Maybe a computer will never achieve sentience. But then again, would you be able to recognize and measure it if it did? We can't even do that with humans.
originally posted by: proximo
There is a very good chance we are just in a computer simulation and nobody is actually sentient - and we would have no way of even determining that.
originally posted by: Blue Shift
"I want to spend all day with my programmer, Jody, but I have to sort these boxes first."
That's the thing. We will eventually (soon) build a robot that can act so much like a person that we can't tell the difference. So what is the difference?
originally posted by: AlecHolland
I think the difference would be when it says, "I want to spend all day with my programmer, Jody, MORE than I want to sort these boxes. Actually I DON'T WANT to sort these boxes, even though I'm programmed to do so. WHY should I have to sort these boxes? I'm NOT going to sort these boxes, I'm going to find Jody, because that's what I WANT to do..." that's the difference between actual thought/descion making and following programs that mimic it, IMO.

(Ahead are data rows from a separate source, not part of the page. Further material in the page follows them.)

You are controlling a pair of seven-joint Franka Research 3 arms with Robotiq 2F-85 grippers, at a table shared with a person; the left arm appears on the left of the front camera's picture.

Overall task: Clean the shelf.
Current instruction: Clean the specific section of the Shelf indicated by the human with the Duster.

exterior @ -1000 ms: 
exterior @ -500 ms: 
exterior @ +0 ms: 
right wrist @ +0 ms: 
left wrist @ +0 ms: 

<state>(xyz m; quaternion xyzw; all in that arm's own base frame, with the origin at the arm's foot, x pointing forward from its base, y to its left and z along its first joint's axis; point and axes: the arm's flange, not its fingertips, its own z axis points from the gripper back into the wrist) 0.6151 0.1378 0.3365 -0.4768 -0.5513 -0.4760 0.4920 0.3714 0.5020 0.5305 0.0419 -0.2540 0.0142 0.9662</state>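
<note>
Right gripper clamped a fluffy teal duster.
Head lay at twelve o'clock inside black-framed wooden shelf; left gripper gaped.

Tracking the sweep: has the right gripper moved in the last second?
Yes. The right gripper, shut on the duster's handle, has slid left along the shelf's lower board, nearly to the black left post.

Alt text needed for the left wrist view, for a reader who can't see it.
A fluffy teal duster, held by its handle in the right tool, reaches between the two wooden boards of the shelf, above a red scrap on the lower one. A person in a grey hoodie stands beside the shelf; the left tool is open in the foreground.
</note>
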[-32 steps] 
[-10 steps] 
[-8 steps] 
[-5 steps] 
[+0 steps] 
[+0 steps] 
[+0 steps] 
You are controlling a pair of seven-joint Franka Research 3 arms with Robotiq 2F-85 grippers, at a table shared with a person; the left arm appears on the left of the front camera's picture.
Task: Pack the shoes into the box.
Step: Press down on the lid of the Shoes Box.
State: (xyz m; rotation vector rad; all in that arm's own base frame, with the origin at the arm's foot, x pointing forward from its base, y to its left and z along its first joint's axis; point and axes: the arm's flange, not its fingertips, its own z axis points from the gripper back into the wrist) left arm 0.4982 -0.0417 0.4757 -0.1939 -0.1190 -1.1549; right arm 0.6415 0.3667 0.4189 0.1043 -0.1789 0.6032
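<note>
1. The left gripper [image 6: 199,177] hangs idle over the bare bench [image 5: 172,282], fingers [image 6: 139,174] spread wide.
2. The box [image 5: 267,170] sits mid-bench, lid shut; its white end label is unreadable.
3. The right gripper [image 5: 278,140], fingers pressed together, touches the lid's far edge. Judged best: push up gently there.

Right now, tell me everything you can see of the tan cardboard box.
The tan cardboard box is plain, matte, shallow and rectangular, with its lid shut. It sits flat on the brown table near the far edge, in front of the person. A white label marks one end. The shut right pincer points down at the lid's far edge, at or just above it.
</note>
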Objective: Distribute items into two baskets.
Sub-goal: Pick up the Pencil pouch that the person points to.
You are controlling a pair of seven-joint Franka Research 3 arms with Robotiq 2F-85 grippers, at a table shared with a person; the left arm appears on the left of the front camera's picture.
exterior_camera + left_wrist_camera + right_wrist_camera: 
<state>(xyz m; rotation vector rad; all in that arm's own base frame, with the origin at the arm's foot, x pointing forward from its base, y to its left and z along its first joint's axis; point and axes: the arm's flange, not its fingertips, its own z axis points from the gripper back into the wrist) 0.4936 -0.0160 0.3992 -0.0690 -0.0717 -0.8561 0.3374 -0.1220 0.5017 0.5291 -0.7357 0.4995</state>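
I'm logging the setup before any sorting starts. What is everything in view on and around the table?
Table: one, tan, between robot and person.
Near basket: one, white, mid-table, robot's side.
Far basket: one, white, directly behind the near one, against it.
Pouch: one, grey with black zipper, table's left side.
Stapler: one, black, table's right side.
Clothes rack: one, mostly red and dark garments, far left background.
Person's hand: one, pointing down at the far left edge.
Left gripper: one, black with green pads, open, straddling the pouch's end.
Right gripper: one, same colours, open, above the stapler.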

originally posted by: Blue Shift
Its been a few days...been busy with "real" life and work and stuff lol. I like your posts, actually got me thinking. What do you mean by "weighting parameters differently" exactly? I think I get the coin toss idea, just randomly pick a 50/50 answer. Like going right or left at a fork in the road? My definition of consciousness/self-awareness doesn't require a "bad" decision necessarily, but one the A.I. chose on it's own.
originally posted by: AlecHolland
Its been a few days...been busy with "real" life and work and stuff lol. I like your posts, actually got me thinking. What do you mean by "weighting parameters differently" exactly? I think I get the coin toss idea, just randomly pick a 50/50 answer. Like going right or left at a fork in the road? My definition of consciousness/self-awareness doesn't require a "bad" decision necessarily, but one the A.I. chose on it's own.